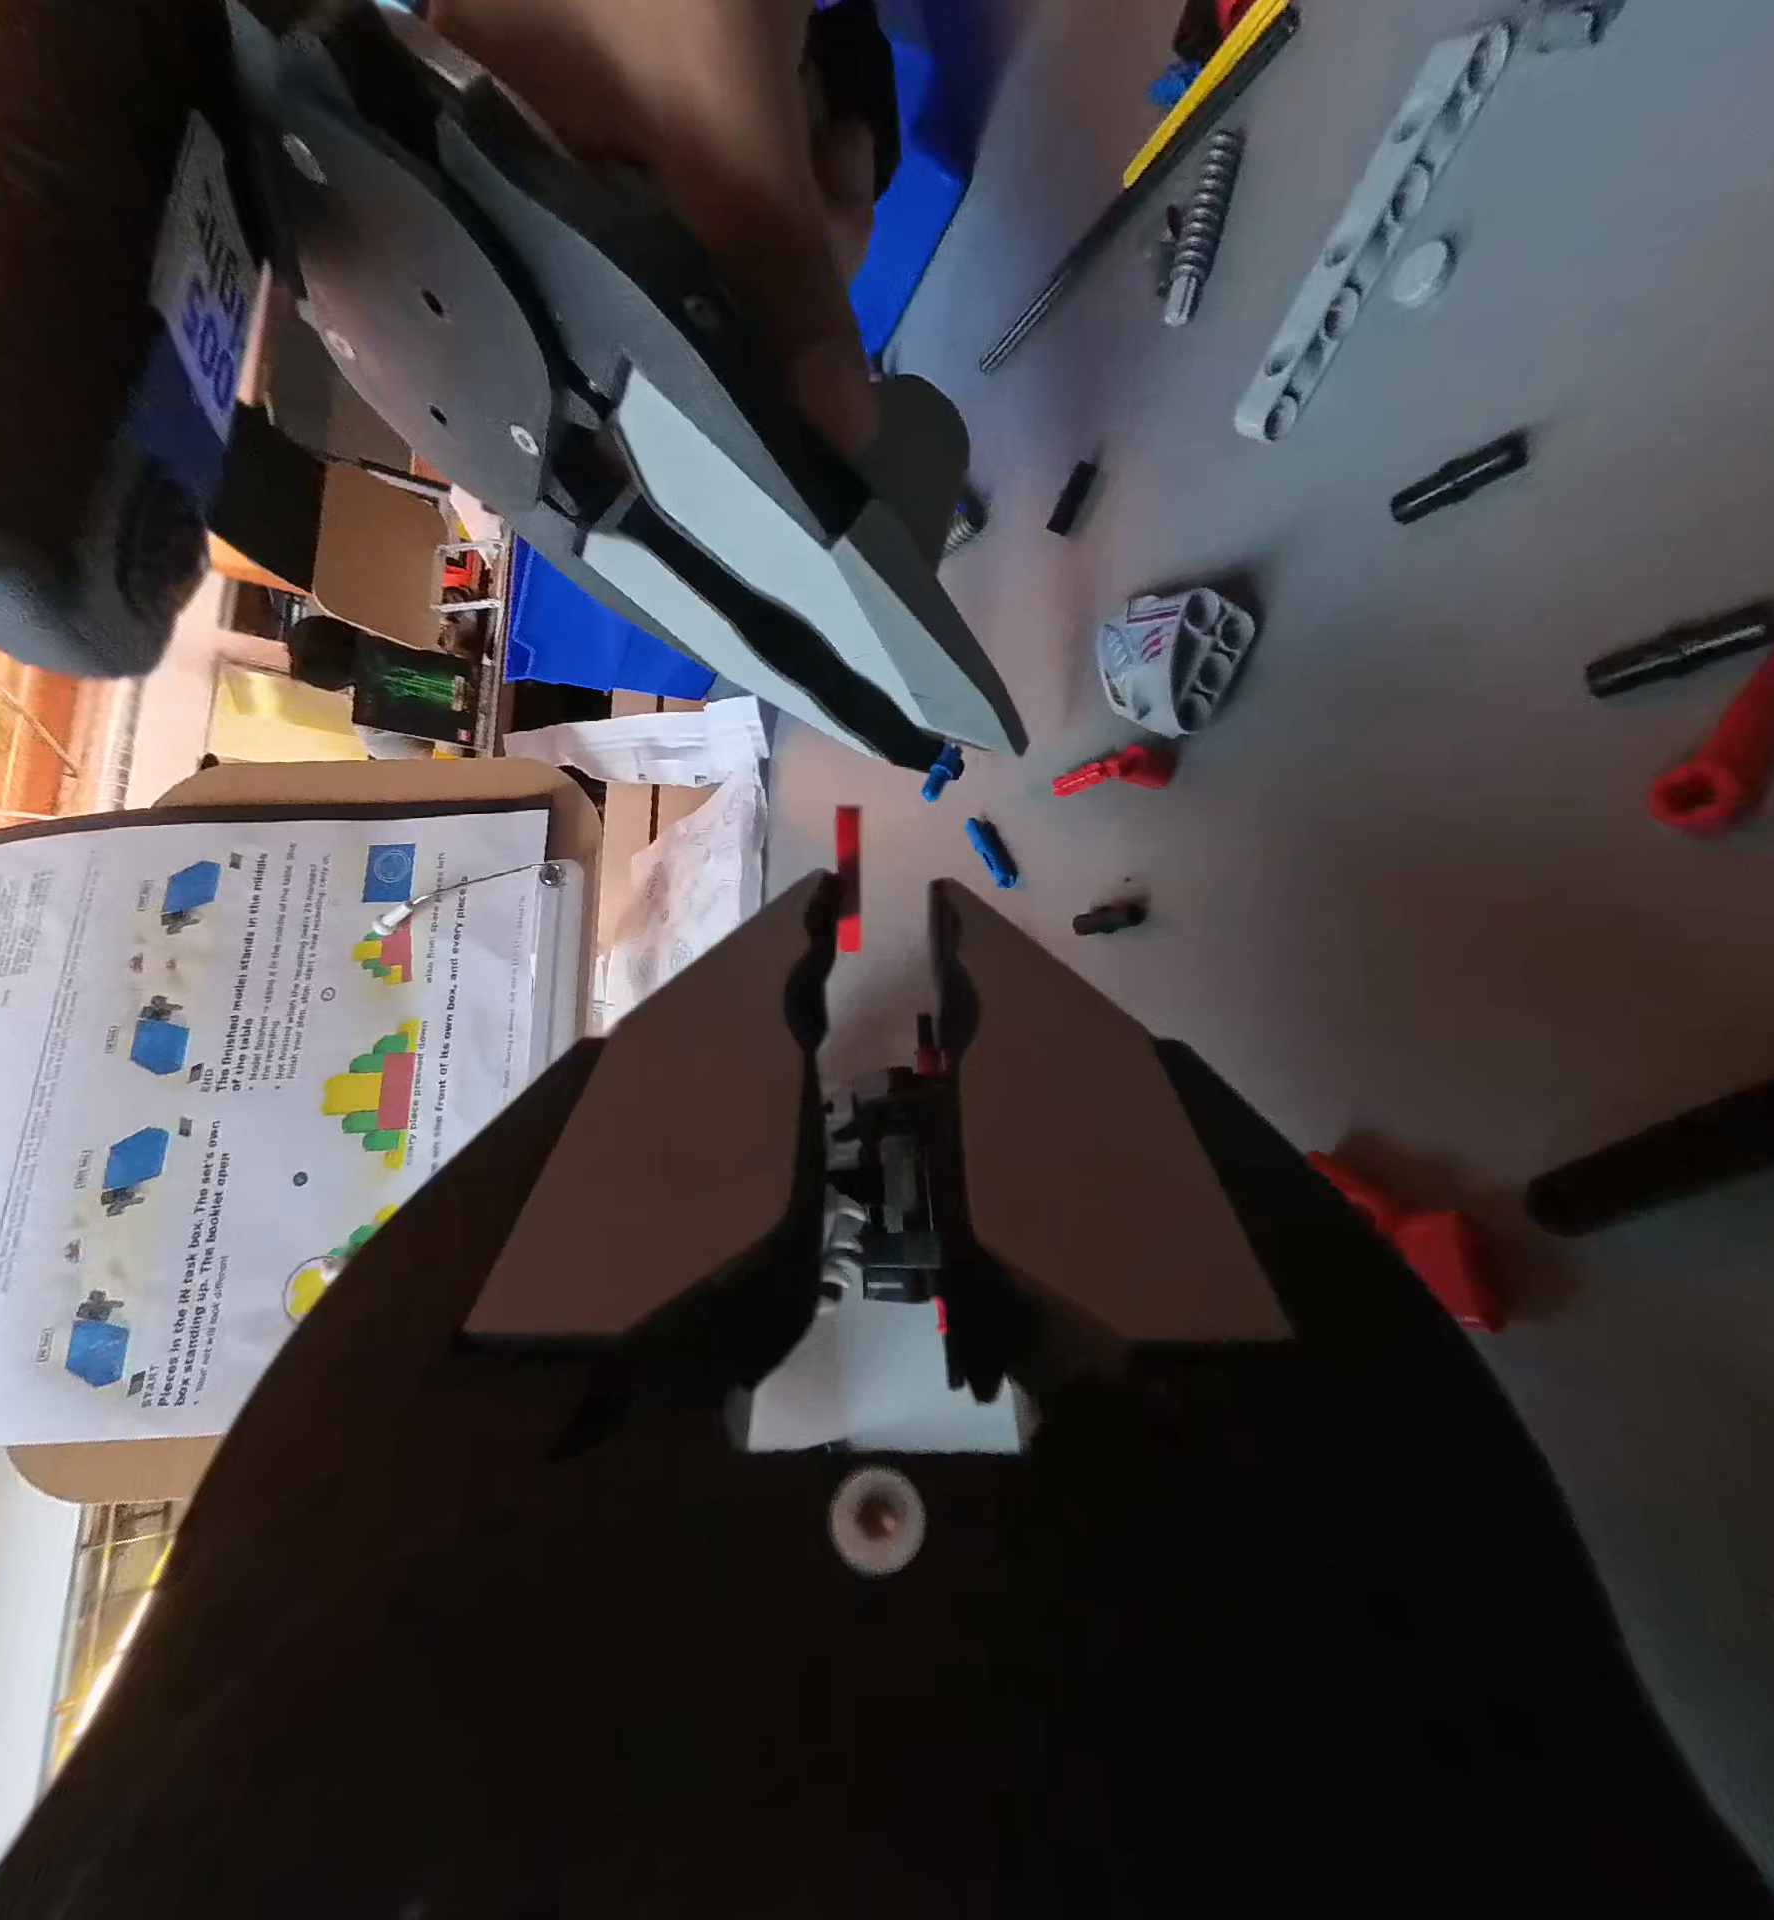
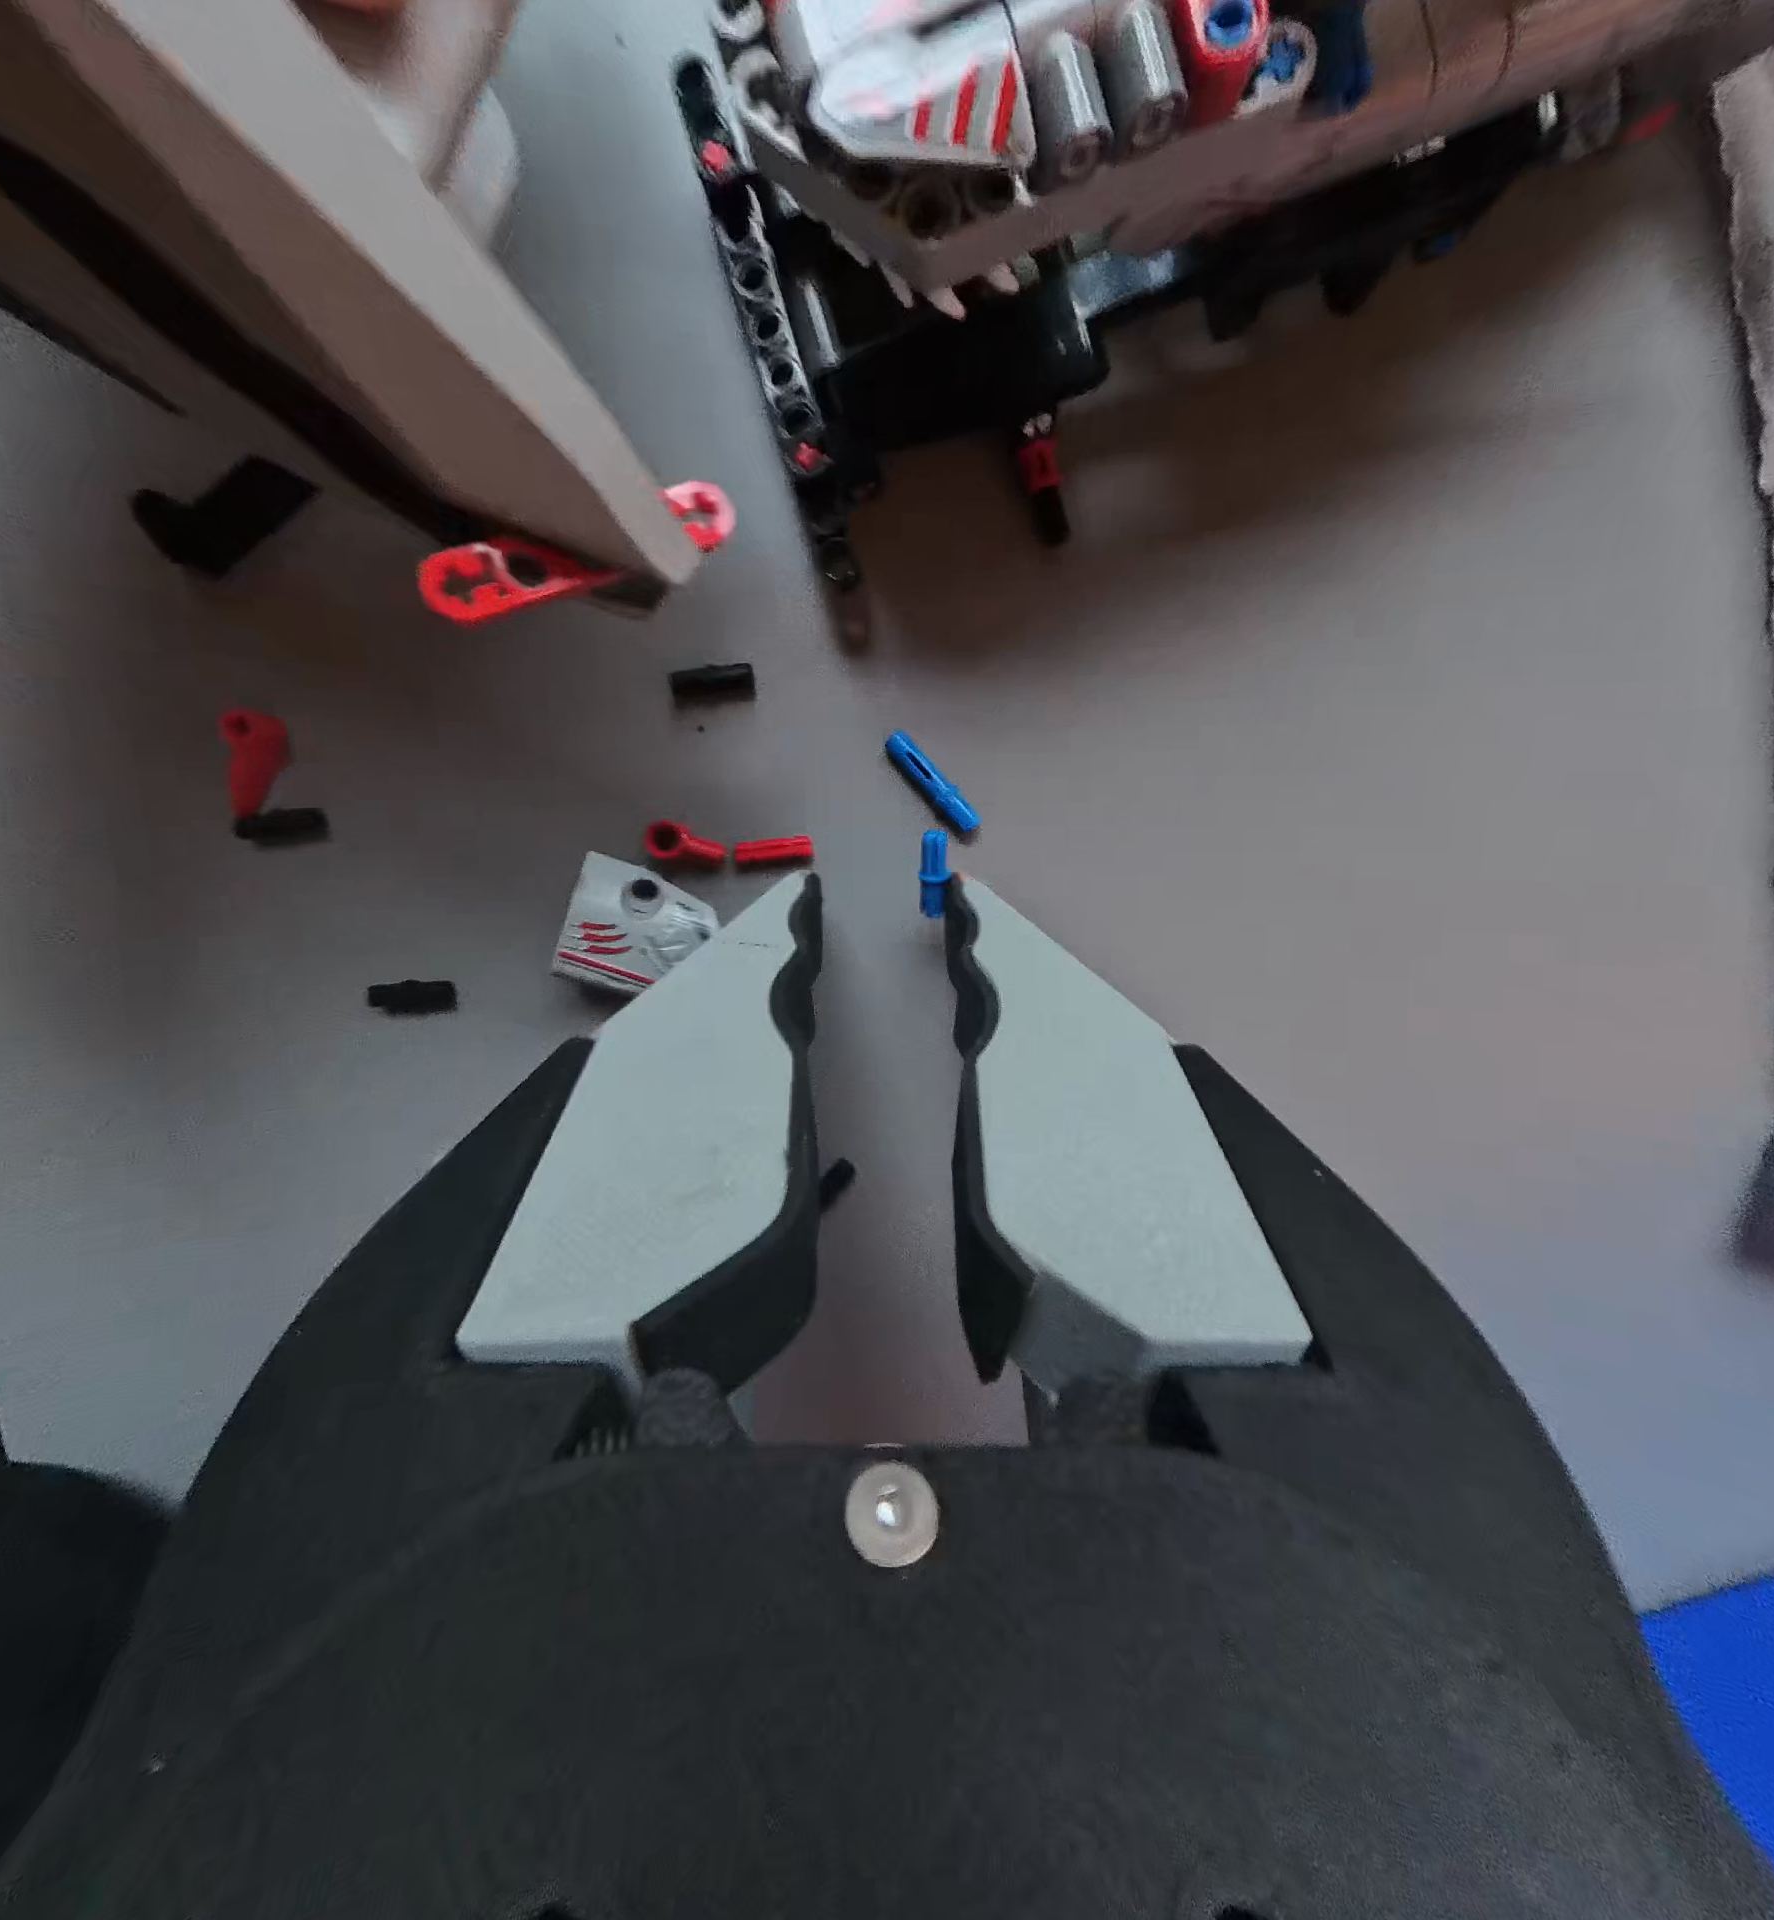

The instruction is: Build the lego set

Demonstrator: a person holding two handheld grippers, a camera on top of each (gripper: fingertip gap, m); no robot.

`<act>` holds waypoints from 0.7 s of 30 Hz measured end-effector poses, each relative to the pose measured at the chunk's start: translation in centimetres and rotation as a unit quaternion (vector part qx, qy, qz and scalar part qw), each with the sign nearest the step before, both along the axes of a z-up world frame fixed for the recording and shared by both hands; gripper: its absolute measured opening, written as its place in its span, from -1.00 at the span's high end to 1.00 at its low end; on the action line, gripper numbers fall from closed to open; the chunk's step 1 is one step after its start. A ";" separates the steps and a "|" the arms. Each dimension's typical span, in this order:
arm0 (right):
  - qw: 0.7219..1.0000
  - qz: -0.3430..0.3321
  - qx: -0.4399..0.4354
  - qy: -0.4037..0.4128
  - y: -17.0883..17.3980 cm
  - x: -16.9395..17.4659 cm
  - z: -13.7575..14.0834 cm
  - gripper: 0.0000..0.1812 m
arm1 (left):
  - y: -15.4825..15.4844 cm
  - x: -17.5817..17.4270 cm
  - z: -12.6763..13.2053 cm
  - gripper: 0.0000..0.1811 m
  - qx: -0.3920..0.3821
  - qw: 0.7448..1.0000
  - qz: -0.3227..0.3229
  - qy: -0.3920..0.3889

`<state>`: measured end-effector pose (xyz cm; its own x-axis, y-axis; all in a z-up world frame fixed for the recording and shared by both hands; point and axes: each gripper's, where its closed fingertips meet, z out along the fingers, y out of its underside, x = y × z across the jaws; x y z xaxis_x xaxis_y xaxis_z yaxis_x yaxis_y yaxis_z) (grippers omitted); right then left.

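2 blue pins [image 2: 931, 781] by right gripper [image 2: 881, 899] tips, parted, left gripper [image 1: 878, 899] clamped on model [image 1: 888, 1184].

Worktop [image 2: 1278, 831]: plain grey. Pins [image 2: 931, 781]: two blue. Small connectors [image 2: 712, 684]: black. Curved panel [image 2: 628, 930]: light grey with red stripes. Axle connector [image 2: 683, 842]: red. Long beam [image 1: 1382, 229]: light grey. Part-built model [image 2: 924, 208]: black, grey, red-striped.

A workshop-like data-collection room: grey worktable [image 1: 1485, 935], blue storage bins [image 1: 592, 634], cardboard boxes [image 1: 374, 540], posted instruction sheet [image 1: 218, 1122].
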<state>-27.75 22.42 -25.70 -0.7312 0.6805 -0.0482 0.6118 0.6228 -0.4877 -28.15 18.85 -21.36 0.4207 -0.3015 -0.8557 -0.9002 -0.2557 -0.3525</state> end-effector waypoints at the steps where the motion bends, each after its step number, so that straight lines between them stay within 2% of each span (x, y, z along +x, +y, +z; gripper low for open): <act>1: 1.000 0.005 -0.016 0.007 -0.3 0.0 0.5 0.78 | 0.0 0.2 0.0 0.80 -0.001 1.000 -0.003 -0.006; 5: 0.996 0.033 -0.083 0.005 -2.1 0.8 2.1 0.77 | -0.1 0.8 -0.2 0.74 -0.008 1.000 -0.017 -0.015; 9: 0.995 0.031 -0.083 -0.053 -2.1 1.8 0.6 0.73 | -0.5 1.7 -2.4 0.62 -0.071 0.995 -0.022 -0.071; 12: 0.992 0.023 -0.101 -0.071 -2.3 1.8 0.3 0.64 | -0.7 2.3 -3.3 0.67 -0.112 0.985 -0.011 -0.127; 14: 0.988 0.003 -0.118 -0.100 -2.1 1.8 -0.2 0.59 | -0.6 2.7 -3.0 0.66 -0.112 0.981 -0.009 -0.161; 15: 0.983 -0.003 -0.138 -0.120 -2.2 2.0 -0.2 0.70 | -0.7 3.1 -3.0 0.64 -0.118 0.974 -0.014 -0.191; 18: 0.975 -0.016 -0.184 -0.122 -2.3 1.5 0.6 0.47 | -1.1 4.5 -3.4 0.43 -0.169 0.926 -0.012 -0.337; 19: 0.975 -0.017 -0.190 -0.111 -2.3 1.2 0.8 0.44 | -1.3 4.9 -3.3 0.37 -0.187 0.909 -0.019 -0.372; 21: 0.976 -0.026 -0.185 -0.115 -2.0 1.1 0.5 0.42 | -1.4 5.2 -2.8 0.37 -0.191 0.893 -0.025 -0.407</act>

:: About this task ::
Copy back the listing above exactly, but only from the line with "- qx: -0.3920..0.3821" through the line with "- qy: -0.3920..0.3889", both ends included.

:: Task output ::
  - qx: -0.3920..0.3821
  - qw: 0.7448..1.0000
  - qz: -0.3227..0.3229
  - qy: -0.3920..0.3889

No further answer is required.